Understanding Traditional Chinese Medicine

Understanding Traditional Chinese Medicine

You might have heard of Traditional Chinese Medicine (TCM), but you may not be sure of what it involves and if it is right for you. Although TCM may not be right for every condition, it can be a good option for people in many circumstances. The first step is learning more about what TCM is and how it is used.

The Basics; What is Involved in Traditional Chinese Medicine?

The practice of Chinese medicine has been in existence for thousands of years, and originated in ancient China. It is one of the oldest healing systems on the planet. Although many facets of TCM have evolved over the years, the primary philosophies remain the same.

TCM involves a system of therapies that encompasses a variety of methods to treat illness and disease. Although the illness being treated may vary, the goal of treatment is to restore balance in the body. By restoring balance, it allows the body and mind to heal itself.

One of the unique aspects of TCM is that it takes a more holistic approach to treatment than conventional western medicine. Chinese medicine is intended to create wholeness within a person. Western medicine often treats specific symptoms or conditions, but may not focus on the entire body.

Practices used in TCM may vary and can include Chinese therapeutic massage (Tuina), acupuncture and Tai Chi. Herbal remedies may also be used to treat various conditions. Herbal medicine may include combinations of formulas derived from flowers, seeds, leaves and roots.

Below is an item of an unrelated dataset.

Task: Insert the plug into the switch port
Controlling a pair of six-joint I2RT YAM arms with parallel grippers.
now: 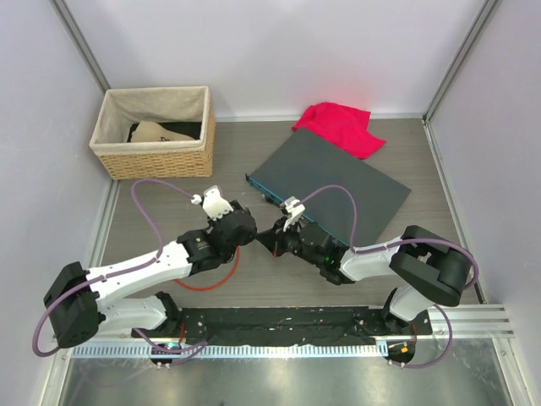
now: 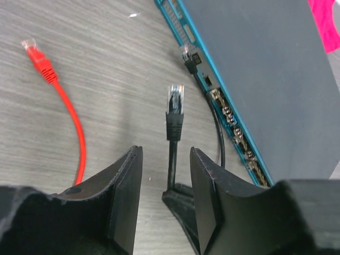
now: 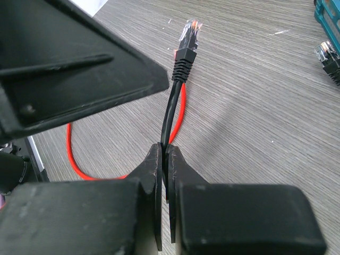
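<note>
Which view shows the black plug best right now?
Left wrist: the black plug stands whole and sharp, with the switch's teal port row beside it. Right wrist shows the plug too, its cable pinched in the right gripper, but hardly any ports. The top view is too far to make it out.

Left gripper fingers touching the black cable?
Apart. The left wrist view shows the black cable running up between the left gripper fingers, with bare table visible on both sides of it.
</note>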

The herbs are given in capsules, extracts, liquids, powders and teas.

Nutrition (TCM food therapy) and exercise are also used in TCM. Although some practices, such as massage and acupuncture, are mainstream and well known a few other therapies may not be. For instance, the practice of moxibustion may be unfamiliar to most people. It involves burning an herb near the skin to treat various conditions.

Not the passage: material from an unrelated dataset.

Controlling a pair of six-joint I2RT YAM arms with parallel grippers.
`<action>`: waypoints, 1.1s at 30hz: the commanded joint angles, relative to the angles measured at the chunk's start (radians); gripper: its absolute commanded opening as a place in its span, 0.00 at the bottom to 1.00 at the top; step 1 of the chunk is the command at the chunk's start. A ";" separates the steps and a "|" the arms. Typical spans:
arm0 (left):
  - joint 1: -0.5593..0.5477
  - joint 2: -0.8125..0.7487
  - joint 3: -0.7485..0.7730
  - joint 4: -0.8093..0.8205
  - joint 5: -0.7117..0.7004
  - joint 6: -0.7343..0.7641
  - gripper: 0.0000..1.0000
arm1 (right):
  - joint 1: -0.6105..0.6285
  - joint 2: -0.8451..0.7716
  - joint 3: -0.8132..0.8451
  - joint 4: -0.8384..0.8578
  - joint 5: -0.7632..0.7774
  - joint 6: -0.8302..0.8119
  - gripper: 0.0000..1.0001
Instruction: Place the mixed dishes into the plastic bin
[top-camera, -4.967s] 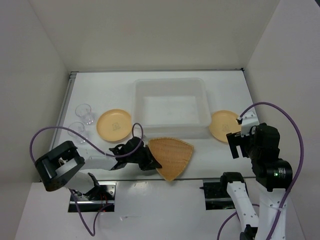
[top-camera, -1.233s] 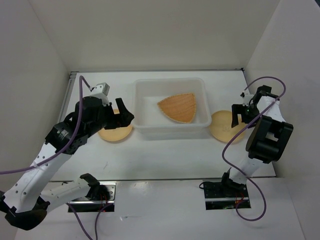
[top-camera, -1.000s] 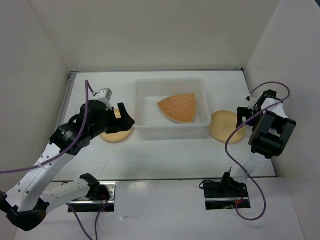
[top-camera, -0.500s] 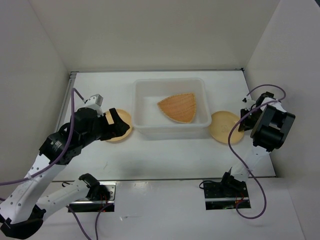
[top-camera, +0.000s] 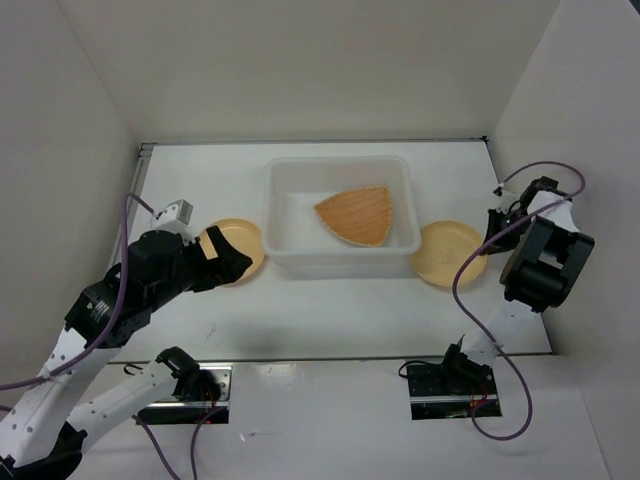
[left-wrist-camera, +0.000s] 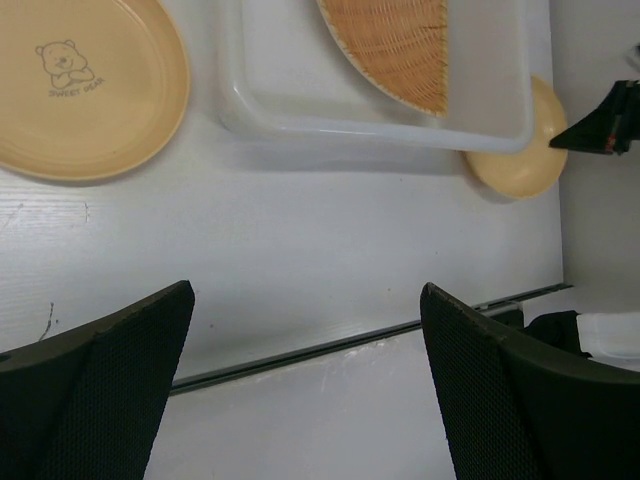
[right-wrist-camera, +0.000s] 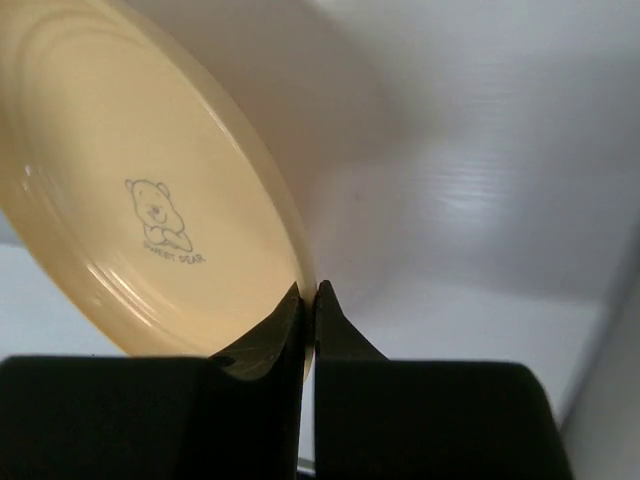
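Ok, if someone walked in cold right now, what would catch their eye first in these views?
Probably the right hand, pinched shut on the rim of the yellow plate just right of the plastic bin. Next comes the tan woven plate lying inside the bin, then the left hand, open near the other yellow plate on the bin's left.

Bare table (top-camera: 330, 310) strip was noted in front of plastic bin (top-camera: 340, 262); near-side approach unobstructed. Bin's left half was seen free; tan plate (top-camera: 356, 214) occupied right half. Right yellow plate (top-camera: 445, 255) lay just beside bin, w/ little room left to side wall (top-camera: 560, 150).
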 joint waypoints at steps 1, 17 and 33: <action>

Benefits of Traditional Chinese Medicine

TCM can be beneficial for several reasons. One of the most obvious benefits is it can help you feel healthier and treat your ailments. But there are also additional benefits. For instance, TCM does not just focus on the physical body. Instead, it pays attention to the mind-body connection associated with disease and healing. For example, various practices of Chinese medicine can help you manage emotions that may affect physical health.

Another benefit is that TCM takes a natural approach to treating many conditions. It focuses on improving well-being through living a healthy lifestyle, such as with exercise, relaxation and eating nutritious foods. The result may not only improve a specific medical condition or disease, but it can mean an overall healthier life and further disease prevention.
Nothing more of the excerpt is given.